• EN
  • BM

PDPA

Personal Data Protection Act Policy for AksesCare Sdn Bhd

Effective Date: 31 August 2024

1. Introduction

Personal Data Protection Act 2010 (“PDPA”). This policy outlines our practices regarding the collection, use, disclosure, and security of personal data.

2. Definitions

Personal Data: Any information that relates directly or indirectly to an identifiable individual (the “data subject”)

Processing: Any operation or set of operations performed on personal data, such as collection, recording, organization, storage, adaptation, alteration, retrieval, consultation, use, disclosure, dissemination, or otherwise making available, blocking, erasure, or destruction.

Data Subject: The individual to whom the personal data relates.

Data User: Any person who processes personal data on behalf of the data user.

3. Collection of Personal Data

We may collect personal data from various sources, including:

Directly or indirectly from data subjects through forms, applications, surveys, registrations, cookies and tracking software or interactions with our staff.

  • From third parties with the data subject’s consent or as permitted by law.
  • Through our website or mobile applications.

The types of personal data we collect may include:

Name, address, contact information, and identification details.

  • Demographic data such as age, gender, date of birth, marital status and ethnicity.
  • Medical and health information.
  • Employment and education history.
  • Financial information.
  • Location information and/or GPS data.
  • Behavioral data such as preferences and interests.
  • Any other information necessary for our business purposes.

3. Purposes of Processing

We process personal data for the following purposes:

To provide our products and services.

  • To manage our business operations.
  • To communicate with data subjects.
  • To comply with legal and regulatory obligations.
  • To enhance service quality.
  • For marketing and promotional purposes (with consent).
  • For research and development.
  • For Customer Relationship Management.
  • For fraud prevention.

5. Disclosure of Personal Data

We may disclose personal data to the following parties:

Our employees, contractors, and agents who require access to personal data to perform their duties.
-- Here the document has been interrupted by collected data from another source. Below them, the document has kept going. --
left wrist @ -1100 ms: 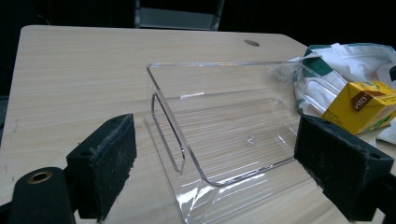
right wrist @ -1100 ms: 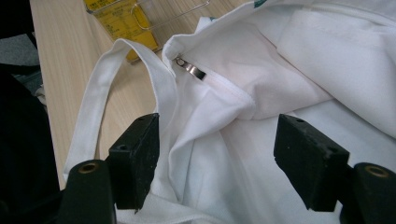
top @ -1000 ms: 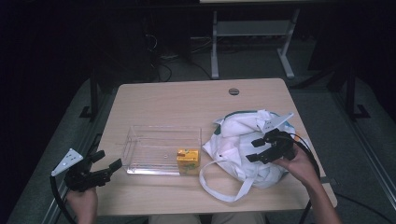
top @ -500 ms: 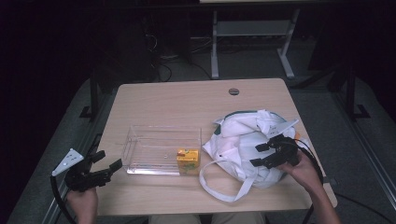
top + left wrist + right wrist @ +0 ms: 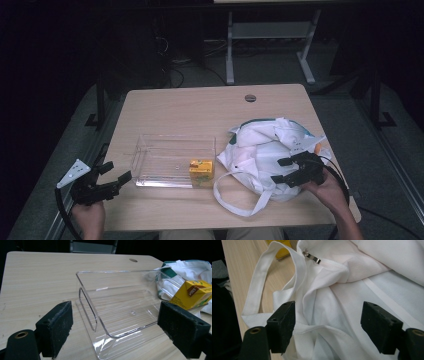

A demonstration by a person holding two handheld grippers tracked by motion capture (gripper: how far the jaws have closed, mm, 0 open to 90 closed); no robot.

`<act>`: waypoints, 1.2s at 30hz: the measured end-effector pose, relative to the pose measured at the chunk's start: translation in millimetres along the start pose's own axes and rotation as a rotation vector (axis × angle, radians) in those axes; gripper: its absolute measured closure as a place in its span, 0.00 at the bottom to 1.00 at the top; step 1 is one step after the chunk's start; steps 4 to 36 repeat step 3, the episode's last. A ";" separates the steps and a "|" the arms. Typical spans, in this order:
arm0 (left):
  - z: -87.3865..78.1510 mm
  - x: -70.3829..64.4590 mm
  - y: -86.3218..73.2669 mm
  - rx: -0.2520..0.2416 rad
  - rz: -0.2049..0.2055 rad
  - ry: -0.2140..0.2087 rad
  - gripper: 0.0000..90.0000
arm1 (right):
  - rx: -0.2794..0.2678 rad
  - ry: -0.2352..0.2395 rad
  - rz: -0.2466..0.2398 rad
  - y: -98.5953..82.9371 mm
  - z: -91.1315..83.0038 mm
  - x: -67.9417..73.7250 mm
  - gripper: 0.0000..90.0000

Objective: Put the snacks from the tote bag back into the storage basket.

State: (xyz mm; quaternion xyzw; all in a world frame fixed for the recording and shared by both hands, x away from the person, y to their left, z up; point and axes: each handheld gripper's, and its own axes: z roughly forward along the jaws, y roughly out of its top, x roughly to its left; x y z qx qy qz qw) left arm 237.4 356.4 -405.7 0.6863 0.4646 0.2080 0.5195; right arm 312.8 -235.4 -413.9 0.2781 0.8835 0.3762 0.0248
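Note:
A white cloth bag (image 5: 267, 150) with a long strap (image 5: 235, 200) lies crumpled on the right half of the table. My right gripper (image 5: 281, 170) hovers open over the bag's near right side; its jaws stand wide over folds of white fabric (image 5: 332, 307), with nothing between them. A clear plastic tray (image 5: 172, 162) sits at the table's middle, and a yellow drink carton (image 5: 201, 171) stands at its near right corner. My left gripper (image 5: 116, 172) is open at the near left table edge, aimed at the tray (image 5: 117, 312), short of it. The carton (image 5: 191, 293) shows beyond its right jaw.
The wooden table (image 5: 200, 107) has a round cable hole (image 5: 250, 98) near its far edge. A metal clip (image 5: 312, 256) sits on the bag's seam. A white metal stand (image 5: 270, 35) stands on the floor behind the table.
My right gripper has drawn back toward the near right, off the bag's top folds. The left gripper has hardly moved.

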 end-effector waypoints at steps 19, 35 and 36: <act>0.0 0.1 0.2 0.000 0.001 -0.001 0.14 | -0.020 -0.007 -0.001 -1.7 -3.3 4.5 0.29; 0.0 0.1 0.2 0.000 0.001 -0.001 0.14 | -0.020 -0.007 -0.001 -1.7 -3.3 4.5 0.29; 0.0 0.1 0.2 0.000 0.001 -0.001 0.14 | -0.020 -0.007 -0.001 -1.7 -3.3 4.5 0.29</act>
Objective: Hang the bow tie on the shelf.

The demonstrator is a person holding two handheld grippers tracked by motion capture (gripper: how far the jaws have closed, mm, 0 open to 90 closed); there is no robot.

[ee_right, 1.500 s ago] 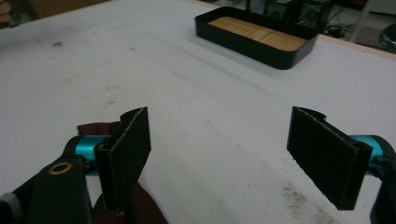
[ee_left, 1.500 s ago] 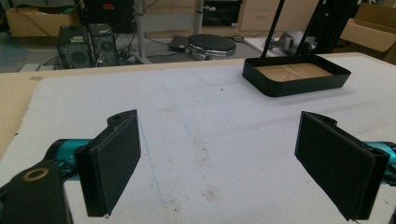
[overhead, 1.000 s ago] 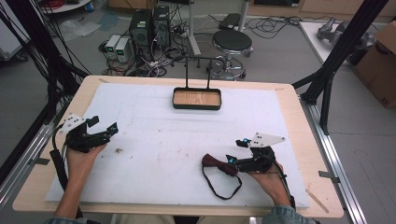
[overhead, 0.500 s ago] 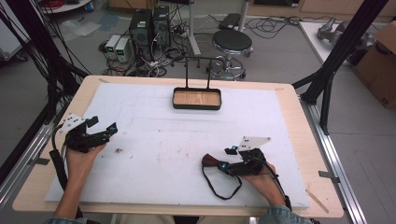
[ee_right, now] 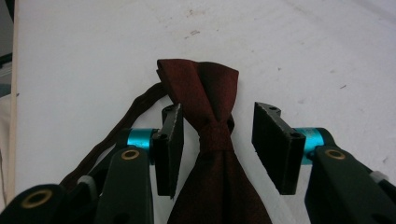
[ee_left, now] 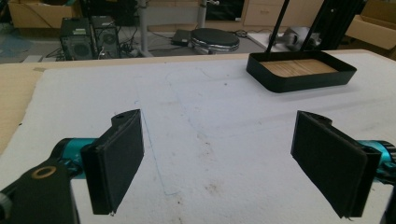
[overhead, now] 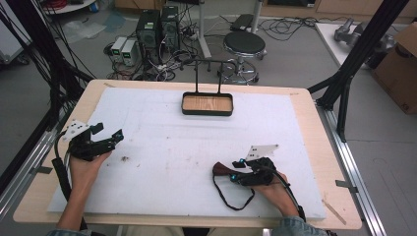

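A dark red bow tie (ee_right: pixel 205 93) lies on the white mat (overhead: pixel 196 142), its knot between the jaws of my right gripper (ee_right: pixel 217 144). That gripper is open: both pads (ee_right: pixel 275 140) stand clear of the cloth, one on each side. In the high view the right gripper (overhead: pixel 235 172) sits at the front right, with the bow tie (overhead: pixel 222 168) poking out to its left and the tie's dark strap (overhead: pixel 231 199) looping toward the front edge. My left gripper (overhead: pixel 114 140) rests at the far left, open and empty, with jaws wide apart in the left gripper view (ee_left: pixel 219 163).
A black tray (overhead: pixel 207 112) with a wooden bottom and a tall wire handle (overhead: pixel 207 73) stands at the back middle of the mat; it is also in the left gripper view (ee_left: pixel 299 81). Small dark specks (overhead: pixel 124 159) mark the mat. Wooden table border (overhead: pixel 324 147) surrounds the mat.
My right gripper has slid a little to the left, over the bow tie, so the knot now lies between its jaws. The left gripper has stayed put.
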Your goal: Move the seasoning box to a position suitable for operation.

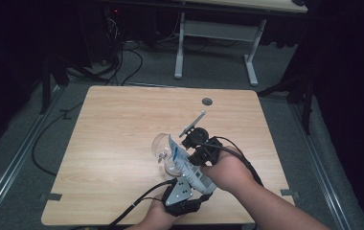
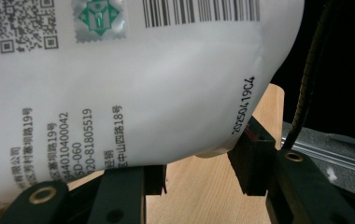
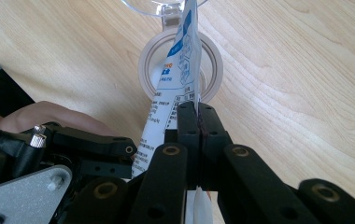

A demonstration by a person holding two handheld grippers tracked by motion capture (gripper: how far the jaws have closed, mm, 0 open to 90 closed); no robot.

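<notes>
A white plastic pouch [image 1: 189, 165] printed with a barcode, QR codes and blue text is held tilted above the wooden table [image 1: 118, 143], its upper end over a clear glass container [image 1: 163, 152] that stands near the table's front middle.
</notes>
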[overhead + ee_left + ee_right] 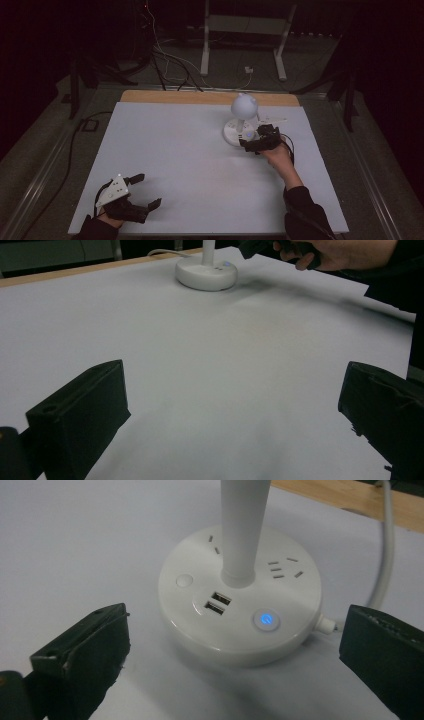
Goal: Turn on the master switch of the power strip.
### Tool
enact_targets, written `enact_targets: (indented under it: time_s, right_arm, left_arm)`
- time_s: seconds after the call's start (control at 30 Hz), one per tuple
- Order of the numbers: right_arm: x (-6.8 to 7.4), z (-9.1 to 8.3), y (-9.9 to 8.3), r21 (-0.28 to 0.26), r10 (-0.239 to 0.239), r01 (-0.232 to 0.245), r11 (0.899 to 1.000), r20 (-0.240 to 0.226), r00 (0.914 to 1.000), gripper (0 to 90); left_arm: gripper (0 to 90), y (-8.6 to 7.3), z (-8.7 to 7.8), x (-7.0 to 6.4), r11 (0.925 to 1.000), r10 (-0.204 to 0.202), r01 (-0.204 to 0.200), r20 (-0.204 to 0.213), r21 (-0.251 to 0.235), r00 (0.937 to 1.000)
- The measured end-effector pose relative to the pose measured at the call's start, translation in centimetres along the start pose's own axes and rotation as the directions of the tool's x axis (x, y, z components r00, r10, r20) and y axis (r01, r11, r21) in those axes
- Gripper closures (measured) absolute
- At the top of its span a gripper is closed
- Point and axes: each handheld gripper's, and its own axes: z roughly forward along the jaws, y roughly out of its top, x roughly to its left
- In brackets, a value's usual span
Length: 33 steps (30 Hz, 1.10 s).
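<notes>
In the high view, a white desk lamp (pixel 240 122) stands on the far right part of the white worktop (pixel 175 150), with a round head on a short stem over a round flat base. The right hand-held gripper (pixel 252 143) sits just at the near right edge of that base, its jaws spread and holding nothing; whether they touch the base I cannot tell from here. The person's right hand (pixel 277 155) and dark sleeve run back toward the near edge. The left hand-held gripper (pixel 142 190) lies well apart from the lamp, at the near left corner of the worktop, jaws wide open and empty, a grey three-cornered plate on top. A white cable (pixel 270 120) leaves the lamp toward the far right. Beyond the worktop's wooden far edge stand a white frame (pixel 245 40) and loose wires on the floor.

In the left gripper view, the two black jaws stand far apart over bare worktop with nothing between them. The lamp base (pixel 206 274) is far ahead, and the right hand (pixel 345 252) holds its gripper just beside it.

In the right gripper view, the lamp base (pixel 240 610) lies between the open jaws and slightly ahead of them, touching neither. The stem (pixel 243 530) rises from its middle. On top are two USB ports (pixel 215 604), a lit blue power button (pixel 265 620), a plain round button (pixel 184 580) and socket slots. The cable (pixel 382 555) curves off at right. No writing can be read.
</notes>
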Motion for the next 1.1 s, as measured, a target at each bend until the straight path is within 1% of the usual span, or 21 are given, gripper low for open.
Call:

  • Third-party service providers who assist us in providing our products and services.
  • Government agencies and regulatory bodies as required by law.
  • Other parties with the data subject’s consent or as permitted by law

6. Security of Personal Data

We implement appropriate technical and organizational measures to safeguard personal data against unauthorized access, loss,misuse, and modification. These measures include:

Access controls and password protection.

  • Encryption of sensitive data.
  • Regular security audits and assessments.
  • Training for our employees on data protection best practices.

7. Data Subject Rights

Data subjects have the following rights under the PDPA:

Right to access their personal data.

  • Right to correct their personal data.
  • Right to limit processing for specific purposes.
  • Right to withdraw consent to the processing of their personal data.
  • Right to request the erasure of their personal data.
  • Right to object to the processing of their personal data.
  • Data subjects can exercise their rights by contacting us using the contact information provided below.

8. Retention of Personal Data

We retain personal data for as long as necessary to fulfill the purposes for which it was collected or as required by law.